▶ _What to do_: Your task is to copy each line of the material that holds the word "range".

▶ _Dataset content_:
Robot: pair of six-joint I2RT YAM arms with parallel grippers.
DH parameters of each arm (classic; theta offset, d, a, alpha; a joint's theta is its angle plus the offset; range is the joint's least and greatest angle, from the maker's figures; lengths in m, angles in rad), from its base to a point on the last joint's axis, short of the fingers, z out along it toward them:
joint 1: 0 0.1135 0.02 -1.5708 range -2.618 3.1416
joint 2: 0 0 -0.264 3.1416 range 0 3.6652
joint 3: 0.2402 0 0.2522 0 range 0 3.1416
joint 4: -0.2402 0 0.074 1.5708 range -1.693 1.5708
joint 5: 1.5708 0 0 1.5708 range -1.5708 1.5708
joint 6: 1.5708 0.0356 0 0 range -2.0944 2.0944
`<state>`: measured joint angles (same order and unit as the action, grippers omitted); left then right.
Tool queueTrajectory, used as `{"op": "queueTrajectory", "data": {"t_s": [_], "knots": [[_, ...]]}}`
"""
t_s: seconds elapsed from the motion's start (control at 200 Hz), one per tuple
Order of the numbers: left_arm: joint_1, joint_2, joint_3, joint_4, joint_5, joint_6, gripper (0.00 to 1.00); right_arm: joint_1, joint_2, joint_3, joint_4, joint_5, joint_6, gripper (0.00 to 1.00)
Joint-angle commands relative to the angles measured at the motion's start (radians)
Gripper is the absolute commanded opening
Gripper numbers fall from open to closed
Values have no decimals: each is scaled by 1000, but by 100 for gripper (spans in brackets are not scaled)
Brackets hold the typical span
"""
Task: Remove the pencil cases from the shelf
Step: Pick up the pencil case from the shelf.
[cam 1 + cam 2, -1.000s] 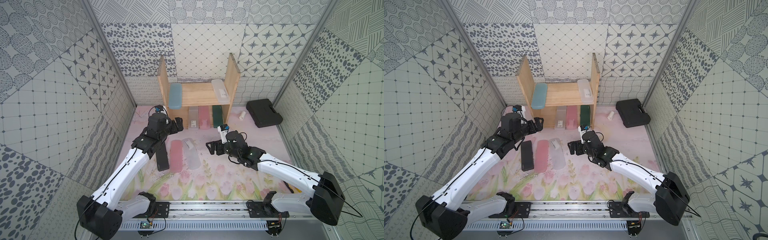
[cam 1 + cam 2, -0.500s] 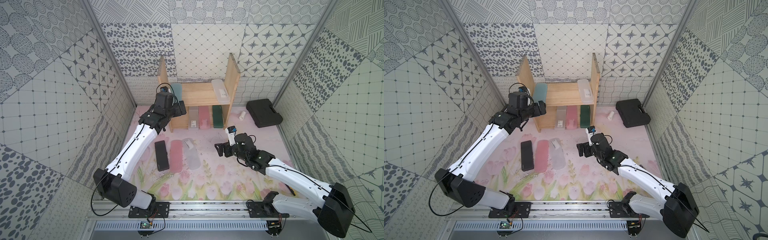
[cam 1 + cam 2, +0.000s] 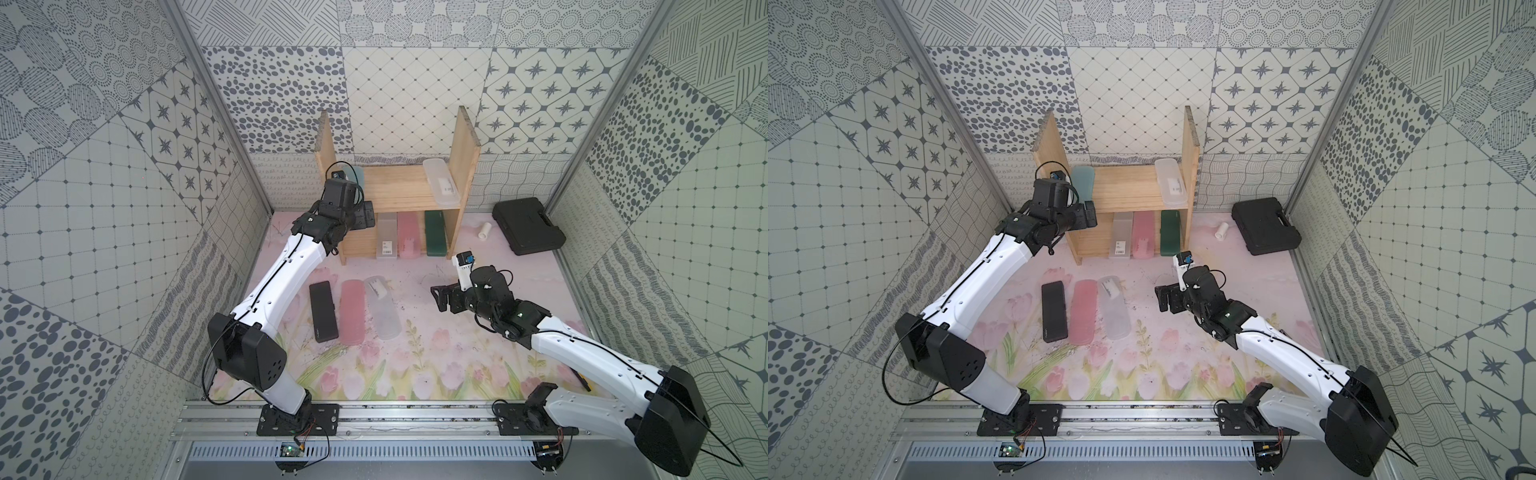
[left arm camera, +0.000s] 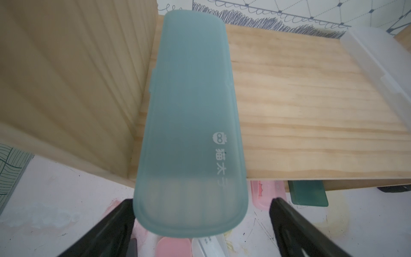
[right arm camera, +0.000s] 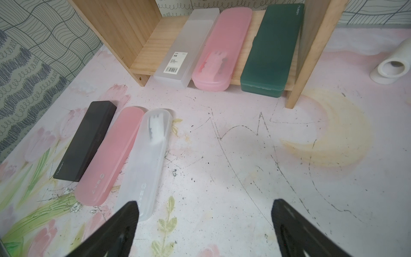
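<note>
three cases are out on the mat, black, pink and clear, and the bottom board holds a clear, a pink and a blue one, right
Not blue: the right wrist view shows the third case on the bottom board is the dark green case. The rest holds.

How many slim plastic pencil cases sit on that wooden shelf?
5. Upper pine board: translucent blue plastic case beside the left panel, frosted clear case at the right. Lower board: frosted clear barcoded case, pink case, dark green case. None looks hidden.

Lab robot cell, patterned wall panels (image 3: 415, 104)
</note>
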<state>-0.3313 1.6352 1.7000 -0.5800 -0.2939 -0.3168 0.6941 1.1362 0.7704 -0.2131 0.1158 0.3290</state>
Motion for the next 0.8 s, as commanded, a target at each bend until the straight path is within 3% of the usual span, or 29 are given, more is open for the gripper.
{"op": "queueTrajectory", "data": {"t_s": [0.0,0.275,0.795], "knots": [[1,18,24,14,14,42,99,-6,-12,-14,44,-2,-3,98],[-24,39,41,44,32,66,97,-14,-10,-16,50,-14,4,98],[-72,107,128,28,-139,126,98,-21,-10,-19,51,-28,10,98]]}}
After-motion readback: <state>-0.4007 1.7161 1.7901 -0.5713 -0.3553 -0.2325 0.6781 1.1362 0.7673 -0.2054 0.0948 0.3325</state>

▶ _Response below_:
DH parameters of each arm (classic; theta offset, d, a, alpha; a joint's theta is its angle plus the offset; range is the joint's least and greatest angle, from the maker's figures; lengths in m, angles in rad), from its base to a point on the last joint's axis, short of the fingers, z out along it toward them:
joint 1: 0 0.1135 0.02 -1.5708 range -2.618 3.1416
joint 2: 0 0 -0.264 3.1416 range 0 3.6652
joint 3: 0.2402 0 0.2522 0 range 0 3.1416
joint 4: -0.2402 0 0.074 1.5708 range -1.693 1.5708
joint 5: 1.5708 0 0 1.5708 range -1.5708 1.5708
joint 6: 1.5708 0.0356 0 0 range -2.0944 2.0944

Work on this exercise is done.